- [Your task] Go through the lines below. Copy those with "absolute".

□ □ □ □ □ □ □

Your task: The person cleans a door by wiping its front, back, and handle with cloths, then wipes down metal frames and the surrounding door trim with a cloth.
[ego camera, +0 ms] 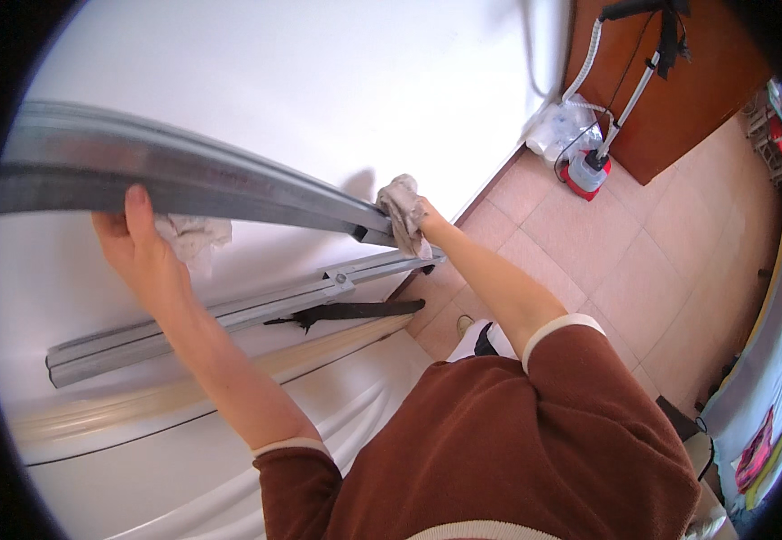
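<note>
A long grey metal rail (pixel 182 165) runs from the upper left down to the centre, beside the white wall. My left hand (pixel 141 250) is against its lower edge near the left end, thumb over the near face; the other fingers are partly hidden behind it. A pale crumpled cloth (pixel 195 236) shows beside that hand, below the rail. At the rail's far end, my right hand (pixel 428 219) grips a beige cloth (pixel 403 209) wrapped around the metal; its fingers are mostly covered.
Below the rail, a jointed grey metal pole (pixel 242 310) and a dark tube (pixel 364 310) lean along the wall. A garment steamer (pixel 587 174) stands beside a plastic bag (pixel 563 128) and a brown wooden door (pixel 668 88). At right is a bed (pixel 755 378) with blue covers.
</note>
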A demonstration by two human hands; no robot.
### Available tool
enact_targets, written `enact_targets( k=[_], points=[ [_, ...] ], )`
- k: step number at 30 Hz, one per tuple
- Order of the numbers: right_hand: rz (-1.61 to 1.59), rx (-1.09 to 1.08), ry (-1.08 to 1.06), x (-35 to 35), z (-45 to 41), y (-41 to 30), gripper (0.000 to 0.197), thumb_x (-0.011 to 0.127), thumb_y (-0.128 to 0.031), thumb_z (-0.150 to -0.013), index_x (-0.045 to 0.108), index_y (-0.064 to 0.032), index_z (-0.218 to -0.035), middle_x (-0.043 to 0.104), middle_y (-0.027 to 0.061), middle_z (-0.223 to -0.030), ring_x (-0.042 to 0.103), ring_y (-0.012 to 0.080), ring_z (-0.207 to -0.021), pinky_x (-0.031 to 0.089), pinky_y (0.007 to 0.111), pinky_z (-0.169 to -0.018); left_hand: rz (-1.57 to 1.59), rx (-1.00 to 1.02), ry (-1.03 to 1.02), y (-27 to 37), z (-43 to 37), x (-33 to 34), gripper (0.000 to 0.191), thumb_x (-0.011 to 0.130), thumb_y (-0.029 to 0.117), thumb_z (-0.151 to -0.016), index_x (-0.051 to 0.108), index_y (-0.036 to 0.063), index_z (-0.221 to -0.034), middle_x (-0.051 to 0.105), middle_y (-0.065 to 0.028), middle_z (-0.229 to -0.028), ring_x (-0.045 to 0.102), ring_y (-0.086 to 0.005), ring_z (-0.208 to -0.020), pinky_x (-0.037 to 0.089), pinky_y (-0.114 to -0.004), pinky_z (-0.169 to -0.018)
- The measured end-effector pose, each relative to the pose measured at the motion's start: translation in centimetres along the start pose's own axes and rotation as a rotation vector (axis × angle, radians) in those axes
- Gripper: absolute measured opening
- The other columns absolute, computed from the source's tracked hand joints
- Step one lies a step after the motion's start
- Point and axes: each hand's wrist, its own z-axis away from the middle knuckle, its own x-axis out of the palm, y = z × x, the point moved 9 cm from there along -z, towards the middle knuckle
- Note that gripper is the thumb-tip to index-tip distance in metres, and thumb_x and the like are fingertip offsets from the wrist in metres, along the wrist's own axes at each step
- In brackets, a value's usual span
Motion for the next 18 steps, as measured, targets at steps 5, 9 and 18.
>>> enact_targets(
  k=[5,9,18],
  points=[
    [-0.257,-0.248,0.039,0.4,1.5,-2.6,0.034,0.057,-0.022,-0.093,0.056,-0.0018,-0.121,0.066,0.0068,-0.098,0.063,0.0190,-0.093,0.054,0.028,-0.079,-0.072,-0.007,-0.046,-0.4,-2.0,1.1,0.048,0.070,0.022,-0.088,0.051,-0.0061,-0.121,0.059,-0.0119,-0.108,0.055,-0.0170,-0.097,0.041,-0.029,-0.091],
    [-0.446,-0.598,0.051,2.6,2.0,-4.6,0.050,0.061,-0.024,-0.090,0.041,-0.0062,-0.133,0.054,0.0101,-0.115,0.056,0.0236,-0.106,0.048,0.033,-0.093,-0.064,0.037,-0.025,-0.7,-3.4,3.4,0.046,0.068,0.022,-0.089,0.051,-0.0066,-0.121,0.059,-0.0125,-0.109,0.056,-0.0184,-0.098,0.043,-0.030,-0.090],
    [0.283,-0.902,0.614,4.3,3.4,-1.3,0.053,0.070,-0.010,-0.077,0.050,-0.0042,-0.125,0.046,0.0210,-0.126,0.046,0.0386,-0.112,0.040,0.043,-0.100,-0.124,0.046,-0.019,-2.8,-5.0,1.0,0.048,0.059,0.030,-0.094,0.050,-0.0086,-0.123,0.059,-0.0155,-0.113,0.058,-0.0214,-0.101,0.047,-0.031,-0.086]
  ],
)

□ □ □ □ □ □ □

- [Exercise output]
- Gripper: absolute measured opening
- The other columns absolute, computed from the source's tracked hand joints

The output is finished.